* Work order
Quote the entries below from the line with "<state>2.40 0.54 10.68" through the line with "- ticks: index", both ends included, and only those lines.

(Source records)
§ §

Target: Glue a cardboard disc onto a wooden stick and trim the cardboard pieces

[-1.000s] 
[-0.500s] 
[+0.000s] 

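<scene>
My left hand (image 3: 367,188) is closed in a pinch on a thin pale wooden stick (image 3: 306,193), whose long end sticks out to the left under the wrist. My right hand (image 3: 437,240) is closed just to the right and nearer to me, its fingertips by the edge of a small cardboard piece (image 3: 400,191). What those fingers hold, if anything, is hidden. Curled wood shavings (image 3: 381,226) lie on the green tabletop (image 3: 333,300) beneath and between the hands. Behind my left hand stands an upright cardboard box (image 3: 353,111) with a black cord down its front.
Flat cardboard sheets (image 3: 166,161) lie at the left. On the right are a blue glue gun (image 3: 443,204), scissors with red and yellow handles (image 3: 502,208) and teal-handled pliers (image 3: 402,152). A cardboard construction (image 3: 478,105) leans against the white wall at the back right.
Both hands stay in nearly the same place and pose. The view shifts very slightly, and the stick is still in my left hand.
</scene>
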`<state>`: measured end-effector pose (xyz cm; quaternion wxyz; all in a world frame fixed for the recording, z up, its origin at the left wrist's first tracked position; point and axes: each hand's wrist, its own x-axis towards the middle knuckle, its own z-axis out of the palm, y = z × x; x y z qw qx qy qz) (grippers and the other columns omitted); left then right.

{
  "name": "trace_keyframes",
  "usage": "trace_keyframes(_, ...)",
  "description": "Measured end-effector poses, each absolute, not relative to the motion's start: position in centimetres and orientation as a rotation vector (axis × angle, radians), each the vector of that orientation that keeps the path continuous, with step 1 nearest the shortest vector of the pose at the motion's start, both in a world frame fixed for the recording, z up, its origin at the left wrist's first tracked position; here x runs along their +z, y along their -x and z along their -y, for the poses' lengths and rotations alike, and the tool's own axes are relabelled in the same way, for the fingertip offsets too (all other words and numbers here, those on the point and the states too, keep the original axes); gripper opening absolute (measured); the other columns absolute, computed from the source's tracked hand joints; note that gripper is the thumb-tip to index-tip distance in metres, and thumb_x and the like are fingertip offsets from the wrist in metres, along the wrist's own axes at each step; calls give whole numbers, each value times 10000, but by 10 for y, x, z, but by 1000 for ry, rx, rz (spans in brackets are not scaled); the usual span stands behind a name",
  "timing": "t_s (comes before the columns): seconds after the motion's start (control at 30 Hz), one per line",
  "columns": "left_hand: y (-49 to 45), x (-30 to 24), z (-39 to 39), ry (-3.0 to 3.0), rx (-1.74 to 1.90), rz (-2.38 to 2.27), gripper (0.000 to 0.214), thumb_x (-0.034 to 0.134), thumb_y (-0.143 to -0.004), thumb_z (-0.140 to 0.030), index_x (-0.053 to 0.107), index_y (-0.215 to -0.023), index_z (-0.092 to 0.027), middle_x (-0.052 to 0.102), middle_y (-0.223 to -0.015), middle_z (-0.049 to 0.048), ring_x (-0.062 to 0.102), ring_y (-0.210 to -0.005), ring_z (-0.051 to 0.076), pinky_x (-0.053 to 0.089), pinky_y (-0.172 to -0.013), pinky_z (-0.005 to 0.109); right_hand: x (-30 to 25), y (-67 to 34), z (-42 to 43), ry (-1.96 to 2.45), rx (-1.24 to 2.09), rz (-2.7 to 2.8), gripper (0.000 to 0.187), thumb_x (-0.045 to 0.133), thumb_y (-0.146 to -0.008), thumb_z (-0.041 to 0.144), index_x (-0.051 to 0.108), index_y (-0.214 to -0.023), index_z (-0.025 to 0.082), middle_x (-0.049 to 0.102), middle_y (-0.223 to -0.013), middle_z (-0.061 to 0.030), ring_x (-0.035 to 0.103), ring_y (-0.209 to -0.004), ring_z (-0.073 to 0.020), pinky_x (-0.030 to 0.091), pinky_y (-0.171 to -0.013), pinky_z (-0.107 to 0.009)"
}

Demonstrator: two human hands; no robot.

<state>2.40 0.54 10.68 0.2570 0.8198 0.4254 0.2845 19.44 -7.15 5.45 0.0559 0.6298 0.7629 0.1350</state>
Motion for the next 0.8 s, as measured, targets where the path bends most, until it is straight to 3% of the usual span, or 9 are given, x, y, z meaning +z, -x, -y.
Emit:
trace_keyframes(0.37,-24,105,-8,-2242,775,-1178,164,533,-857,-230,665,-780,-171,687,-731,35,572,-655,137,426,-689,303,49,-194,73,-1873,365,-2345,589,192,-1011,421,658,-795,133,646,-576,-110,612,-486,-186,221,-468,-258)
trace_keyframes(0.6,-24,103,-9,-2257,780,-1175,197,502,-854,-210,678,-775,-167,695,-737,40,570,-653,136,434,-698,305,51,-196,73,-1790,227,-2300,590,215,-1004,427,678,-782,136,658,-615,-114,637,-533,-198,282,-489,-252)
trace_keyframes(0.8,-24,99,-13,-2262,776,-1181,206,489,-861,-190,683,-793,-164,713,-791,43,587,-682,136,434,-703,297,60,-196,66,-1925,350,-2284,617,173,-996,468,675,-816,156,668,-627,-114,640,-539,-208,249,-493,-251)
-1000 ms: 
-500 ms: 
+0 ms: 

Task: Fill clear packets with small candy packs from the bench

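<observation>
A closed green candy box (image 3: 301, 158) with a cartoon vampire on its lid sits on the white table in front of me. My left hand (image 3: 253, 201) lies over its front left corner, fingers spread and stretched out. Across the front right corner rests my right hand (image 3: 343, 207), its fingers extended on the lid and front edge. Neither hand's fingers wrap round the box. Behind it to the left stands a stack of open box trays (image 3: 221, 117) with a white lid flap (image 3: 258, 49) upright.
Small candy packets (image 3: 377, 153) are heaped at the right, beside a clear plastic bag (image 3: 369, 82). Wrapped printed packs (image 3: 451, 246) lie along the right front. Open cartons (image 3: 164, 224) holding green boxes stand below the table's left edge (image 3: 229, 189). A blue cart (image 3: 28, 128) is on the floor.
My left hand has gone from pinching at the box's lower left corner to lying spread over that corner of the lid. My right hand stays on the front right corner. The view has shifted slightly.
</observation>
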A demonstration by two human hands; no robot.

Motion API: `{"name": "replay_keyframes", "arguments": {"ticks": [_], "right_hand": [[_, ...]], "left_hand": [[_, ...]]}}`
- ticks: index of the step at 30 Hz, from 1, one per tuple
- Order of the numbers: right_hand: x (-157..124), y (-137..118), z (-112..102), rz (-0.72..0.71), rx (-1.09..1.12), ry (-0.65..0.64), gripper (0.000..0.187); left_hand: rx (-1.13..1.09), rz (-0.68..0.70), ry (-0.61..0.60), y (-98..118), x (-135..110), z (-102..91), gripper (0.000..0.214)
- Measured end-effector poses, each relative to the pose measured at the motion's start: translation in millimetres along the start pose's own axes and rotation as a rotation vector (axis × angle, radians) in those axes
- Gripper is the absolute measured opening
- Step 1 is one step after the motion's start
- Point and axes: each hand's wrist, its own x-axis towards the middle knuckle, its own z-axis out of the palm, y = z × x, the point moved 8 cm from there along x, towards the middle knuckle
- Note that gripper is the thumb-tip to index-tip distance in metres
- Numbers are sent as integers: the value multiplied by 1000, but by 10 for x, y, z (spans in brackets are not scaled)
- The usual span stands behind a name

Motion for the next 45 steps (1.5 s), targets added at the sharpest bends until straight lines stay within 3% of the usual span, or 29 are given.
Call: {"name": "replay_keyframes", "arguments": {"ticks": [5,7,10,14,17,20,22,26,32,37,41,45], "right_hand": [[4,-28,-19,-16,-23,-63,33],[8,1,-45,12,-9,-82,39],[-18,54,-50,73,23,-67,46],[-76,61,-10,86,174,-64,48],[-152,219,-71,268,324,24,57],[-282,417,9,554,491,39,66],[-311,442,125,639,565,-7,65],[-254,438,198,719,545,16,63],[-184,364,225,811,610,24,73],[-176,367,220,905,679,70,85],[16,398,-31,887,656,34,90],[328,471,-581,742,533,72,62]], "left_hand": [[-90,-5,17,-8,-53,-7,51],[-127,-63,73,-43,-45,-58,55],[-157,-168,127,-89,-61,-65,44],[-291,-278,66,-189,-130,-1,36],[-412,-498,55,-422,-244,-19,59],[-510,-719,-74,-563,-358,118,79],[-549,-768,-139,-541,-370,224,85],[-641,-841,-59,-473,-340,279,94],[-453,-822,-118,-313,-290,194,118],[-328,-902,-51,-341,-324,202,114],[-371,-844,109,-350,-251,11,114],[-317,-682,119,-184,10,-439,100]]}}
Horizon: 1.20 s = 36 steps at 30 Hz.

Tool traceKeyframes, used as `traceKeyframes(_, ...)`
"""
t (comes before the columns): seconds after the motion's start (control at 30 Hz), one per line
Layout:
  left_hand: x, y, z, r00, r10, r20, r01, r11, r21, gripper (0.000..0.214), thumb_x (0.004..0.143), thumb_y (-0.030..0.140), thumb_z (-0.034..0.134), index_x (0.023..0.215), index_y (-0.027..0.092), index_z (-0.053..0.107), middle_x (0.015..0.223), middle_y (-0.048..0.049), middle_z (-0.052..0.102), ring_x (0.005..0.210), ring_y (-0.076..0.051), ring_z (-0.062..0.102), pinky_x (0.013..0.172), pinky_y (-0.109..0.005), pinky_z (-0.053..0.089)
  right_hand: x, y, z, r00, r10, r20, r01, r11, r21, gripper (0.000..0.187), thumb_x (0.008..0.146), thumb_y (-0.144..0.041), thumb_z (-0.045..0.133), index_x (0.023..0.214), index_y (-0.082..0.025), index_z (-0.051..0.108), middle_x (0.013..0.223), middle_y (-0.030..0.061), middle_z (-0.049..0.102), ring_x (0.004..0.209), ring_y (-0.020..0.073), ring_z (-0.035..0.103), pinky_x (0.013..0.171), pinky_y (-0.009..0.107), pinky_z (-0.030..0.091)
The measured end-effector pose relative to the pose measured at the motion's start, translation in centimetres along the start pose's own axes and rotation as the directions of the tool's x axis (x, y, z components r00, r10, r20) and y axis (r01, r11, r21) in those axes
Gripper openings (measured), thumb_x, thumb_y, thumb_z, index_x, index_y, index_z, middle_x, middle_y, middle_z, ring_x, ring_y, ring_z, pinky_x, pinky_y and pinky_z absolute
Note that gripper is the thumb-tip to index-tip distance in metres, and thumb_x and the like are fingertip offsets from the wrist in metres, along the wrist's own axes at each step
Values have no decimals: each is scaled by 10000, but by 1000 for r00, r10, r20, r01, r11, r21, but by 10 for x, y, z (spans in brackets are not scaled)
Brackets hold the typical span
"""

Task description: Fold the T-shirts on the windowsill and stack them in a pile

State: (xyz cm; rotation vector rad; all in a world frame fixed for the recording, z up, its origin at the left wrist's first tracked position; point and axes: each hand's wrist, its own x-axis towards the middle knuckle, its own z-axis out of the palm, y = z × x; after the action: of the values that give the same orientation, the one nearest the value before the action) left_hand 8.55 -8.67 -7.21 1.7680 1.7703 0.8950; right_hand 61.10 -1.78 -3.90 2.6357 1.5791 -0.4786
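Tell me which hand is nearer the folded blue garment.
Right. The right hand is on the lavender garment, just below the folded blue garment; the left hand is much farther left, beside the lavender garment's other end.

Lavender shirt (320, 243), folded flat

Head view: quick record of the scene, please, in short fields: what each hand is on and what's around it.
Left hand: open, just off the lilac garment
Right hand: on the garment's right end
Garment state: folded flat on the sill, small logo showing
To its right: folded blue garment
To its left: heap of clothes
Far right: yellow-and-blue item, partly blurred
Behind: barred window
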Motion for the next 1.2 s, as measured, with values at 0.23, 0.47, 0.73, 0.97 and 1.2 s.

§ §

* Answer for the task
<state>2.40 0.54 10.68 0.2570 0.8198 0.4254 0.2845 19.44 -7.15 5.45 0.0559 0.6298 0.7629 0.1350</state>
Motion for the next 0.8 s, as measured, targets where the path bends most, until it is straight to 3% of the usual span, or 9 are given, x, y, z meaning +z, -x, -y.
Emit:
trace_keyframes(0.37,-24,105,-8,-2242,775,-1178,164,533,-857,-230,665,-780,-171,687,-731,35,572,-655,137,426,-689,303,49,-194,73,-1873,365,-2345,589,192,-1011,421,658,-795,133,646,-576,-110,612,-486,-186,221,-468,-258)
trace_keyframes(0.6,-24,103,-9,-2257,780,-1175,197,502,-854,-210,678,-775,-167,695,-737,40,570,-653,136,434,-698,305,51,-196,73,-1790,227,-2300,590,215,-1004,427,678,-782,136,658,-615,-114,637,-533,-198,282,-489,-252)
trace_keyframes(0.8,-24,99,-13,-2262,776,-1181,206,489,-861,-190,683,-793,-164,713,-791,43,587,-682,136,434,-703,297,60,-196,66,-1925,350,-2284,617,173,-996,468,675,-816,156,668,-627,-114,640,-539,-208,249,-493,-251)
-1000 ms: 
-500 ms: 
+0 ms: 

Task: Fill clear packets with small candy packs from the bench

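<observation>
A closed green candy box (image 3: 301, 158) with a cartoon vampire on its lid sits on the white table in front of me. My left hand (image 3: 253, 201) lies over its front left corner, fingers spread and stretched out. Across the front right corner rests my right hand (image 3: 343, 207), its fingers extended on the lid and front edge. Neither hand's fingers wrap round the box. Behind it to the left stands a stack of open box trays (image 3: 221, 117) with a white lid flap (image 3: 258, 49) upright.
Small candy packets (image 3: 377, 153) are heaped at the right, beside a clear plastic bag (image 3: 369, 82). Wrapped printed packs (image 3: 451, 246) lie along the right front. Open cartons (image 3: 164, 224) holding green boxes stand below the table's left edge (image 3: 229, 189). A blue cart (image 3: 28, 128) is on the floor.
My left hand has gone from pinching at the box's lower left corner to lying spread over that corner of the lid. My right hand stays on the front right corner. The view has shifted slightly.
</observation>
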A demonstration by two human hands; no robot.

Motion API: `{"name": "replay_keyframes", "arguments": {"ticks": [_], "right_hand": [[_, ...]], "left_hand": [[_, ...]]}}`
- ticks: index of the step at 30 Hz, from 1, one per tuple

The exercise has no further content.